Ancha (ანჩის მონასტერი, anchis monasteri) was a medieval Georgian monastery and cathedral church of the Bishopric of Ancha, located near what is now the village of Anaçlı, Artvin Province, Turkey. Purportedly once a cross-in-square design, the church now lies almost completely in ruins.

The earliest recorded information about the monastery of Ancha is found in c. 951 Vitae of Gregory of Khandzta by Giorgi Merchule, which dates the church roughly to the early 9th century. It functioned as one of the principal religious and cultural centers of the principality of Klarjeti, which was wrested of the Georgian control by the Ottoman Empire in the 1550s.

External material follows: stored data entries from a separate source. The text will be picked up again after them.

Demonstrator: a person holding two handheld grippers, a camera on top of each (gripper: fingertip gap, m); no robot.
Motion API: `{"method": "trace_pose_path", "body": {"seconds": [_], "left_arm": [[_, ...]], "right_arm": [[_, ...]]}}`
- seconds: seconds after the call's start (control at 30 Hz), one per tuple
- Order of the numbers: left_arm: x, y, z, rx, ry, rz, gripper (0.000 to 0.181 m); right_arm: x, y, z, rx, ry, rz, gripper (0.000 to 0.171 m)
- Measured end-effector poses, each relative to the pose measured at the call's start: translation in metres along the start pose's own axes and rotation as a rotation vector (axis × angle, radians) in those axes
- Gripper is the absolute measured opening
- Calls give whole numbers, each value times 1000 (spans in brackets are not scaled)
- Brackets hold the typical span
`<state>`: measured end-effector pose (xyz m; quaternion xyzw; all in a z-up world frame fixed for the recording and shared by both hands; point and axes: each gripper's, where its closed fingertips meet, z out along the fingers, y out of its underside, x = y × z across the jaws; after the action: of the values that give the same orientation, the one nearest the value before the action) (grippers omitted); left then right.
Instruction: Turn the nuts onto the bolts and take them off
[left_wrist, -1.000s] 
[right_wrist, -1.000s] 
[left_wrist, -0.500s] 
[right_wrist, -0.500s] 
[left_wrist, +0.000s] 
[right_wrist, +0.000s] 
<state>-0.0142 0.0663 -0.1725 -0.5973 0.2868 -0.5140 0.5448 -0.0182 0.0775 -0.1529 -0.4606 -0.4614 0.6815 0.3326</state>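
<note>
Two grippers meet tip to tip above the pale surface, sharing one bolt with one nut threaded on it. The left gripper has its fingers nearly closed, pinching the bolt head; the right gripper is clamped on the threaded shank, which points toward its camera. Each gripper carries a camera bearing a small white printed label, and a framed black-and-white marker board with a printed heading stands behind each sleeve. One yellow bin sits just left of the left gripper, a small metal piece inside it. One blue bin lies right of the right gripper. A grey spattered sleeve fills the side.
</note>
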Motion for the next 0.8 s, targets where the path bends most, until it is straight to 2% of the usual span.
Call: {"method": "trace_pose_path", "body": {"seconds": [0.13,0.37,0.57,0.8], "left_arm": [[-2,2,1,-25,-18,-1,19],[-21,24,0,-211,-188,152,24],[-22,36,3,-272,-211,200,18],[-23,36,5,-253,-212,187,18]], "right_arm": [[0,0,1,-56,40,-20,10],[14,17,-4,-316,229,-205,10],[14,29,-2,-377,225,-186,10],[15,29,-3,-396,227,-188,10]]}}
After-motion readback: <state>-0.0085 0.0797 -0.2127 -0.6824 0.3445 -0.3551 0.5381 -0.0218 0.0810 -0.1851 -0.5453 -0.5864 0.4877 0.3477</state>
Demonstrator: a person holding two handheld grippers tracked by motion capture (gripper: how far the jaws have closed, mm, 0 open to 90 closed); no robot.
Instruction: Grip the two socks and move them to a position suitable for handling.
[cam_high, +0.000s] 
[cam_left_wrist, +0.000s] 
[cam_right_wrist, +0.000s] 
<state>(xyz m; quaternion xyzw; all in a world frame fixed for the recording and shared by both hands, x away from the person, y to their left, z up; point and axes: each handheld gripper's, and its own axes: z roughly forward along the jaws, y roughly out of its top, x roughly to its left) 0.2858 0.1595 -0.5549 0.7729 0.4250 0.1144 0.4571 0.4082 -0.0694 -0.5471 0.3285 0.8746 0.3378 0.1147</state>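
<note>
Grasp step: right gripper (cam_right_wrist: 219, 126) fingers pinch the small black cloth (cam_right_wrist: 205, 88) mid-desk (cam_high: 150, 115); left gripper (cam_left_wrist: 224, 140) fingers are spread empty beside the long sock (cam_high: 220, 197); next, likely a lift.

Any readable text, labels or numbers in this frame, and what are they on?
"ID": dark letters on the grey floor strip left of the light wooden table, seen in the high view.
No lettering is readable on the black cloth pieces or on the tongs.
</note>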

By the middle of the 17th century, the church had been completely abandoned. Its surviving Christian relics, such as the venerated icon of the Savior, were transferred to the Georgian capital of Tbilisi. Shortly after the Russian takeover of the Artvin province, the historical Georgian churches and monasteries of the area were visited, in 1879, by the Georgian scholar Dimitri Bakradze, who reported severe damage to Ancha. In 1904, Nicholas Marr reported that only a portion of the monastery’s north-western and northern walls and an altar apse with a fragment of the cupola had been survived. Nowadays, the building is almost completely ruined.